What the task asks:
From top to bottom, print the listing word for word and skip any pictures it contains.

-- Opening Marker --

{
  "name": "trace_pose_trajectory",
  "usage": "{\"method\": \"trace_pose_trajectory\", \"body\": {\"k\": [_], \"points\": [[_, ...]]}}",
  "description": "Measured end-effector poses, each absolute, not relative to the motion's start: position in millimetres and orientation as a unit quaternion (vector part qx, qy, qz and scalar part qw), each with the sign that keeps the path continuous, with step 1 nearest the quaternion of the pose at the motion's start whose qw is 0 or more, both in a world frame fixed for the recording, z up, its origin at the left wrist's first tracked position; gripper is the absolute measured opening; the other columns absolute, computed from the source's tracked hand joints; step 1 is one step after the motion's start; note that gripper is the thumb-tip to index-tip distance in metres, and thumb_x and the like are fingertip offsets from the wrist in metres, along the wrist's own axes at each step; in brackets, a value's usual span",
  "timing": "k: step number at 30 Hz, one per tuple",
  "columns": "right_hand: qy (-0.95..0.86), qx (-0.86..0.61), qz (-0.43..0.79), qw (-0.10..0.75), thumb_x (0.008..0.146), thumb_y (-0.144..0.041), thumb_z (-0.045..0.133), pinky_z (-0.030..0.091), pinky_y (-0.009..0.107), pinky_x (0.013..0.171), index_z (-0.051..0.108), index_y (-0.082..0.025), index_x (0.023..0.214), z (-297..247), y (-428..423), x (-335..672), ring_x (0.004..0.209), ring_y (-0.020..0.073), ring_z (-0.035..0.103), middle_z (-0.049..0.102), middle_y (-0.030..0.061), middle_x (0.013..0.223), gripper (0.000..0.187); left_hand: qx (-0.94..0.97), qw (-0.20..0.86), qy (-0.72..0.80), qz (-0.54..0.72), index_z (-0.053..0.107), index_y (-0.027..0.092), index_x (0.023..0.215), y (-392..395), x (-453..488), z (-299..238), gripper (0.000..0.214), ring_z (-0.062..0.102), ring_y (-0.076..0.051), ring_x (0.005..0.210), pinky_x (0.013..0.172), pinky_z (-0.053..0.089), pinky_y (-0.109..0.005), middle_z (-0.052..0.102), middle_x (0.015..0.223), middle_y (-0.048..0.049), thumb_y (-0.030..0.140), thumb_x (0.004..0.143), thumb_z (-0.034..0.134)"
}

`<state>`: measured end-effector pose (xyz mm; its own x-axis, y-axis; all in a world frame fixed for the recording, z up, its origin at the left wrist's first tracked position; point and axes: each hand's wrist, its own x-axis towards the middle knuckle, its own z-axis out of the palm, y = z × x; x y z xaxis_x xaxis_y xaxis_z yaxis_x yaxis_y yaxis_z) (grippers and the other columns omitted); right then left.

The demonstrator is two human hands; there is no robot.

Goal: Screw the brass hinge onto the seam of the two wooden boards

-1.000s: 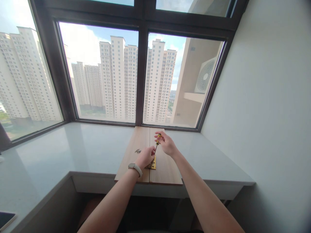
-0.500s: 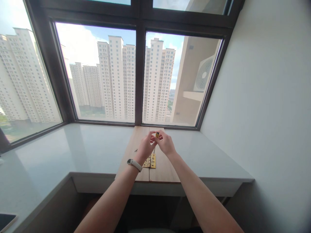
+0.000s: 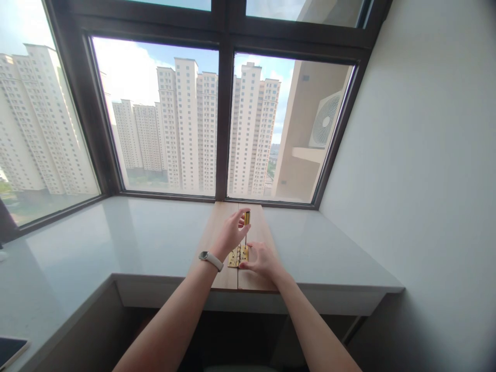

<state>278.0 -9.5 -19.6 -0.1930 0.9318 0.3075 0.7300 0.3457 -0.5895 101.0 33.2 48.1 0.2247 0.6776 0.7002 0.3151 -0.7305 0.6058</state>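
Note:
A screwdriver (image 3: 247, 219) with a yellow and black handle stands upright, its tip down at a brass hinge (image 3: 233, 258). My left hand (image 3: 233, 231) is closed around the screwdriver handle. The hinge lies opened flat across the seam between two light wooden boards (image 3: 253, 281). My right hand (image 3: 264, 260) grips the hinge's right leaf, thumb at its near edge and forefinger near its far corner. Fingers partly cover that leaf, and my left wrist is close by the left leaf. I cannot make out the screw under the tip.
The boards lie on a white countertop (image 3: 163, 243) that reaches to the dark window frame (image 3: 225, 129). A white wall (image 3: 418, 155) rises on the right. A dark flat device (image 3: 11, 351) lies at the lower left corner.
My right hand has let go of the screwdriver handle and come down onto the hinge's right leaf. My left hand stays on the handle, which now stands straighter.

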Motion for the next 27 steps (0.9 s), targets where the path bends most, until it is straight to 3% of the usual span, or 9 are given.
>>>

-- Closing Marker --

Solution to this task:
{
  "name": "trace_pose_trajectory",
  "usage": "{\"method\": \"trace_pose_trajectory\", \"body\": {\"k\": [_], \"points\": [[_, ...]]}}",
  "description": "Measured end-effector poses, each absolute, not relative to the motion's start: position in millimetres and orientation as a unit quaternion (vector part qx, qy, qz and scalar part qw), each with the sign that keeps the path continuous, with step 1 nearest the quaternion of the pose at the motion's start whose qw is 0 or more, both in a world frame fixed for the recording, z up, its origin at the left wrist's first tracked position; gripper is the absolute measured opening; the other columns absolute, computed from the source's tracked hand joints; step 1 is one step after the motion's start; note that gripper is the thumb-tip to index-tip distance in metres, and thumb_x and the like are fingertip offsets from the wrist in metres, along the wrist's own axes at each step; in brackets, a value's usual span",
  "timing": "k: step number at 30 Hz, one per tuple",
  "columns": "right_hand: qy (-0.95..0.86), qx (-0.86..0.61), qz (-0.43..0.79), qw (-0.10..0.75), thumb_x (0.008..0.146), thumb_y (-0.144..0.041), thumb_z (-0.045..0.133), pinky_z (-0.030..0.091), pinky_y (-0.009..0.107), pinky_x (0.013..0.171), index_z (-0.051..0.108), index_y (-0.082..0.025), index_x (0.023..0.214), z (-297..247), y (-428..423), x (-335..672), ring_x (0.004..0.209), ring_y (-0.020..0.073), ring_z (-0.035..0.103), middle_z (-0.049..0.102), middle_y (-0.030..0.061), middle_x (0.013..0.223), gripper (0.000..0.187); left_hand: qx (-0.94..0.97), qw (-0.20..0.86), qy (-0.72..0.80), qz (-0.54..0.72), index_z (-0.053..0.107), index_y (-0.027..0.092), index_x (0.023..0.215), y (-392..395), x (-453..488), z (-299..238), gripper (0.000..0.214), ring_z (-0.062..0.102), ring_y (-0.076..0.051), ring_x (0.005..0.210), pinky_x (0.013..0.172), pinky_z (-0.053..0.089), pinky_y (-0.109..0.005), middle_z (-0.052..0.102), middle_x (0.015..0.223), middle_y (-0.048..0.049), thumb_y (-0.030..0.140), thumb_x (0.004..0.143), thumb_z (-0.034..0.134)"
}

`<state>`: measured end-effector pose (xyz mm; its own x-axis, y-axis; all in a world frame fixed for the recording, z up, its origin at the left wrist's first tracked position; point and axes: each hand's wrist, its own x-axis towards the middle knuckle, its own z-axis out of the palm, y = z × x; x y z xaxis_x xaxis_y xaxis_z yaxis_x yaxis_y yaxis_z) (grippers and the other columns omitted); right then left.

The demonstrator is two human hands; there is no robot.

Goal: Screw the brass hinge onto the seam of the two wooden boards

-1.000s: 
-0.500s: 
+0.000s: 

<state>278.0 -9.5 -19.6 -0.1930 0.9318 0.3075 0.7300 0.3457 -0.5895 101.0 33.2 48.1 0.2247 0.6776 0.7002 0.3151 -0.7305 0.6058</state>
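Note:
A screwdriver (image 3: 247, 219) with a yellow and black handle stands upright, its tip down at a brass hinge (image 3: 233, 258). My left hand (image 3: 233, 231) is closed around the screwdriver handle. The hinge lies opened flat across the seam between two light wooden boards (image 3: 253, 281). My right hand (image 3: 264, 260) grips the hinge's right leaf, thumb at its near edge and forefinger near its far corner. Fingers partly cover that leaf, and my left wrist is close by the left leaf. I cannot make out the screw under the tip.
The boards lie on a white countertop (image 3: 163, 243) that reaches to the dark window frame (image 3: 225, 129). A white wall (image 3: 418, 155) rises on the right. A dark flat device (image 3: 11, 351) lies at the lower left corner.
My right hand has let go of the screwdriver handle and come down onto the hinge's right leaf. My left hand stays on the handle, which now stands straighter.
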
Motion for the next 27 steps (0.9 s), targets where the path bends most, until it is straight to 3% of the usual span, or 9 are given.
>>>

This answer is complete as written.